BEGIN DATA

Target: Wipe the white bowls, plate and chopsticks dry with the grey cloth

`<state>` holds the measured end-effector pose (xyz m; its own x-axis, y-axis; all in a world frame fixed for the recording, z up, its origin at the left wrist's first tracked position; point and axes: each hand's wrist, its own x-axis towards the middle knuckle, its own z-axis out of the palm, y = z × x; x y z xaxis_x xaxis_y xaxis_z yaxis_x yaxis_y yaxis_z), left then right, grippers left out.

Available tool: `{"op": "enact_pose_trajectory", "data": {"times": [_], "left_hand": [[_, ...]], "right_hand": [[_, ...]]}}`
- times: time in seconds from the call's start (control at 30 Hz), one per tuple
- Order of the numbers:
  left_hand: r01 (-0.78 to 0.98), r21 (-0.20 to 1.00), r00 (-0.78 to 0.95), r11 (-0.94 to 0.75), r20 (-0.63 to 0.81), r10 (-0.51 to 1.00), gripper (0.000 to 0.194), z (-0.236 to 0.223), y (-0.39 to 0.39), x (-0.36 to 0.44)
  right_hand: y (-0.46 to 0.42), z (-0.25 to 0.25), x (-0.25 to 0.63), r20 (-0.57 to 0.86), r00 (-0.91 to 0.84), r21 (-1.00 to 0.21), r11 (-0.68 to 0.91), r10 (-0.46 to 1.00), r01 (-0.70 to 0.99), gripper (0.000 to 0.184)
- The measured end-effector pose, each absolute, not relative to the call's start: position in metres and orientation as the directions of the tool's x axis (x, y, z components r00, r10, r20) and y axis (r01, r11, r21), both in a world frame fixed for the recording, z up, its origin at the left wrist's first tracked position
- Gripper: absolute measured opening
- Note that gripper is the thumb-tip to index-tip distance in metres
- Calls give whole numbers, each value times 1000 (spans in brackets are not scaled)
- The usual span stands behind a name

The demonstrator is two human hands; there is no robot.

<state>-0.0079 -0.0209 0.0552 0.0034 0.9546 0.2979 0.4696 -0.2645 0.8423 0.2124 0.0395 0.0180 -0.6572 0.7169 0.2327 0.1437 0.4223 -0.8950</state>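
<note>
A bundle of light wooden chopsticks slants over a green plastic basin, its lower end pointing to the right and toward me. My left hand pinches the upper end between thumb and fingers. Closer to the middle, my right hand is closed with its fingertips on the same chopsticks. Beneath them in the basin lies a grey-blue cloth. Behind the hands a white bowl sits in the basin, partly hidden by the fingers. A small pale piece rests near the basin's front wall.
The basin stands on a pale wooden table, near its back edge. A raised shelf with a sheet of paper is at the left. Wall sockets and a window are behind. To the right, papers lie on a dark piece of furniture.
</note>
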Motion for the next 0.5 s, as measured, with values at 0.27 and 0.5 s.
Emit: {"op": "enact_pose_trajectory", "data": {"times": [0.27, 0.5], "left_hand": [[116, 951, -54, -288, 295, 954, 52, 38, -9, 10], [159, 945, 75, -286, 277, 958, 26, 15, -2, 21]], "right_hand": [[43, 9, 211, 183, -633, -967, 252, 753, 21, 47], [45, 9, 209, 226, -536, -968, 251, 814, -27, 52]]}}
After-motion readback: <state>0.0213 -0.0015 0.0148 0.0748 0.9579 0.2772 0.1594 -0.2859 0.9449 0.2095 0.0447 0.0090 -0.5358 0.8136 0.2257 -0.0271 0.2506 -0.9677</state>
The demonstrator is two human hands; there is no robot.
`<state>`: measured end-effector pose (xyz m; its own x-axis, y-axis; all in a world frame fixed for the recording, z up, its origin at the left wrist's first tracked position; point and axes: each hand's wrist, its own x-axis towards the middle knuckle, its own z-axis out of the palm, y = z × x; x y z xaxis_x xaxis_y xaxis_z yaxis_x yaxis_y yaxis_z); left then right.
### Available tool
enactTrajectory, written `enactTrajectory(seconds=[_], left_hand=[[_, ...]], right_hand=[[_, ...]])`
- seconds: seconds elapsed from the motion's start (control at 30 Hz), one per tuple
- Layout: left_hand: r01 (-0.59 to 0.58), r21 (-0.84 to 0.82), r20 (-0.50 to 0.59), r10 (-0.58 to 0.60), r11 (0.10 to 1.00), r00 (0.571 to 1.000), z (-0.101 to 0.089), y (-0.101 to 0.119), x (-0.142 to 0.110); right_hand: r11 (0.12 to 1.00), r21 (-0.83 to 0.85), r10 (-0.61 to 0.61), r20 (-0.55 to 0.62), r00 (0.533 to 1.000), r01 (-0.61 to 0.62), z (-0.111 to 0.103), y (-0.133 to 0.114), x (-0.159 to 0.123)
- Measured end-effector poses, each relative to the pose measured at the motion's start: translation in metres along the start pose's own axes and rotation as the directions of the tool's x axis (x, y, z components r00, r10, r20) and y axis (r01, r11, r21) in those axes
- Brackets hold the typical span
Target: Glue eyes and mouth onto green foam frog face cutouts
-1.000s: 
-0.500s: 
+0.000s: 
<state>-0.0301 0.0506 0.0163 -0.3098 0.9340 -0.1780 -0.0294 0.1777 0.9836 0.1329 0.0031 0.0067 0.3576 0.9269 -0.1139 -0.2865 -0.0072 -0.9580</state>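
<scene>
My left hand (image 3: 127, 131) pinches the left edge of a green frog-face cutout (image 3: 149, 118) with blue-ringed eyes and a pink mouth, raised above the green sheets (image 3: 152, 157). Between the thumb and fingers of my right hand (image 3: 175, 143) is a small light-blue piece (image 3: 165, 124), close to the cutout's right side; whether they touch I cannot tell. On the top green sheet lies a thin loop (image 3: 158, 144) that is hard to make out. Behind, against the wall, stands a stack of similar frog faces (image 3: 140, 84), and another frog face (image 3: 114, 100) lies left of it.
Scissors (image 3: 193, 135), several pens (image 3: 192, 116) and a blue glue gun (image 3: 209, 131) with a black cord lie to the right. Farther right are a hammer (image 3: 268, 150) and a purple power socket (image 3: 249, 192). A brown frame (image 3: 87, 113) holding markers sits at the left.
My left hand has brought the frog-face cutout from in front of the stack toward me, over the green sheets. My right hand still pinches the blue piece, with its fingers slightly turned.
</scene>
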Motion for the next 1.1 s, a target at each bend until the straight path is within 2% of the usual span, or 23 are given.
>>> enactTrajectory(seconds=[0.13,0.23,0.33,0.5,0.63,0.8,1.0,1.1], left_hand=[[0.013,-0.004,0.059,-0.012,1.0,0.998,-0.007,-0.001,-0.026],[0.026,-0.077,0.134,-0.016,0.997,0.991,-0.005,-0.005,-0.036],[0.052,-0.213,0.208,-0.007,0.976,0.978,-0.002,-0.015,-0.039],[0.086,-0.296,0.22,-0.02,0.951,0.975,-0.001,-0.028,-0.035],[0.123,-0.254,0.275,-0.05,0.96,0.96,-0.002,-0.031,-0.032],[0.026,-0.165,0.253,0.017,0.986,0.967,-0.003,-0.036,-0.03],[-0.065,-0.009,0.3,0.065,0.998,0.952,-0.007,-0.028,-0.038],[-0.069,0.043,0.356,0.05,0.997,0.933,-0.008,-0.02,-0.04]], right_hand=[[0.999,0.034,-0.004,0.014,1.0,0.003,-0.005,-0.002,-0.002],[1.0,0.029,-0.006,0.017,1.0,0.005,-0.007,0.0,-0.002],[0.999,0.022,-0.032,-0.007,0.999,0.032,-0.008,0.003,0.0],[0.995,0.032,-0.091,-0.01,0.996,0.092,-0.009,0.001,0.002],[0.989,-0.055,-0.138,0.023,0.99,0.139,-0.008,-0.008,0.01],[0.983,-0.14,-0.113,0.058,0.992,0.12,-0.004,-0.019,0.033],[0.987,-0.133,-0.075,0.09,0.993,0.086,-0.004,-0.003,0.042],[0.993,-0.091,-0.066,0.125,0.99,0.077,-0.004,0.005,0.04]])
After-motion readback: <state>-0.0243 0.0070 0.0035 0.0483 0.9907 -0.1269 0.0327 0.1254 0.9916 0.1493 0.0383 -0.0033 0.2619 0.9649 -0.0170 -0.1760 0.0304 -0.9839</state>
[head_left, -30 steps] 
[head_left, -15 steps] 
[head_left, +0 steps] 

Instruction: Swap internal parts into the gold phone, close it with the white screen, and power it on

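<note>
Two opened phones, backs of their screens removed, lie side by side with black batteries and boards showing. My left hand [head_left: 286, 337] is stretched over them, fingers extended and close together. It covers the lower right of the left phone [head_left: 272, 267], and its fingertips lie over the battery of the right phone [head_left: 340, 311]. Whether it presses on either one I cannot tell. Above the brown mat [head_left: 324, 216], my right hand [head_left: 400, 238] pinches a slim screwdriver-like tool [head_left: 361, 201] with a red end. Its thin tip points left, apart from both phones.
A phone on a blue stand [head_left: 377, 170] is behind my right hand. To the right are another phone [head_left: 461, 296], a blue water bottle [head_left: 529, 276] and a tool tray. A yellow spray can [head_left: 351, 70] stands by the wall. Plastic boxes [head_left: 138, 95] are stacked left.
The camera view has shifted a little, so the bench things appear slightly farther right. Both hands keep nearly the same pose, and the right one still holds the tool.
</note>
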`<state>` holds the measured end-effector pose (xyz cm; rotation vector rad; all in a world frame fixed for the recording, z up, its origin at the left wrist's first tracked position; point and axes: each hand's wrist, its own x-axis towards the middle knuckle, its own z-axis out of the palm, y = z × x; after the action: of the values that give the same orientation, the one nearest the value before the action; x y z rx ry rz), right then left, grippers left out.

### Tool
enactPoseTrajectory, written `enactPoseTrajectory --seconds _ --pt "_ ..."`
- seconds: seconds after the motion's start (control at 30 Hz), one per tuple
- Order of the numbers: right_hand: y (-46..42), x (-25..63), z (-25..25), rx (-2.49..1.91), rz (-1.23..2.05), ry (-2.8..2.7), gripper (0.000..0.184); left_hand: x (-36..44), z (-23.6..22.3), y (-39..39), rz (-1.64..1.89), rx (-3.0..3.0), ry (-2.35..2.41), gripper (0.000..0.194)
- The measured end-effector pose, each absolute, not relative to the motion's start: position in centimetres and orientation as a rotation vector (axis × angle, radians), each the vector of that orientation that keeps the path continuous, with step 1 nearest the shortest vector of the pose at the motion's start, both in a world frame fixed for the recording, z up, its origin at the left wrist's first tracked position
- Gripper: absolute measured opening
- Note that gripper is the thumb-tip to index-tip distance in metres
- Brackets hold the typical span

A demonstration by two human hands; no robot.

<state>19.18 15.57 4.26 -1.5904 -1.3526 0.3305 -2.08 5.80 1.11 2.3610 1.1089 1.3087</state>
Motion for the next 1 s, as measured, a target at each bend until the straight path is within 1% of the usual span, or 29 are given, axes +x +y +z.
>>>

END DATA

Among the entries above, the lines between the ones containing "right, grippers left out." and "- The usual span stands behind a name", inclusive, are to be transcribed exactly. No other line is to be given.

`<state>` holds the measured end-effector pose (xyz m; its own x-axis, y-axis; all in a world frame fixed for the recording, z up, its origin at the left wrist's first tracked position; point and axes: each hand's wrist, its own x-axis towards the middle knuckle, its own z-axis out of the palm, y = z × x; x y z xaxis_x xaxis_y xaxis_z yaxis_x yaxis_y yaxis_z), left then right, grippers left out.

Available tool: `{"op": "enact_pose_trajectory", "data": {"times": [_], "left_hand": [[_, ...]], "right_hand": [[_, ...]]}}`
- times: time in seconds from the call's start (control at 30 Hz), one per tuple
- Order of the numbers:
  left_hand: r01 (-0.78 to 0.98), r21 (-0.20 to 1.00), r00 (-0.78 to 0.95), r11 (-0.94 to 0.75), r20 (-0.63 to 0.81), r10 (-0.51 to 1.00), gripper (0.000 to 0.194), z (-0.236 to 0.223), y (-0.39 to 0.39), x (-0.36 to 0.44)
  right_hand: y (-0.46 to 0.42), z (-0.25 to 0.25), x (-0.25 to 0.63), r20 (-0.57 to 0.86), r00 (-0.91 to 0.84), r21 (-1.00 to 0.21), r11 (-0.68 to 0.91), r10 (-0.46 to 1.00), r01 (-0.70 to 0.99), gripper (0.000 to 0.184)
- The measured end-effector pose, each absolute, not relative to the call's start: position in metres and orientation as the directions of the tool's x axis (x, y, z components r00, r10, r20) and y axis (r01, r11, r21), both in a world frame fixed for the recording, z up, its origin at the left wrist's first tracked position
- Gripper: absolute measured opening
- Note that gripper is the thumb-tip to index-tip distance in metres
- Calls give whole numbers, each value times 1000 (spans in brackets are not scaled)
- The usual span stands behind a name

What was requested is fully covered by this answer.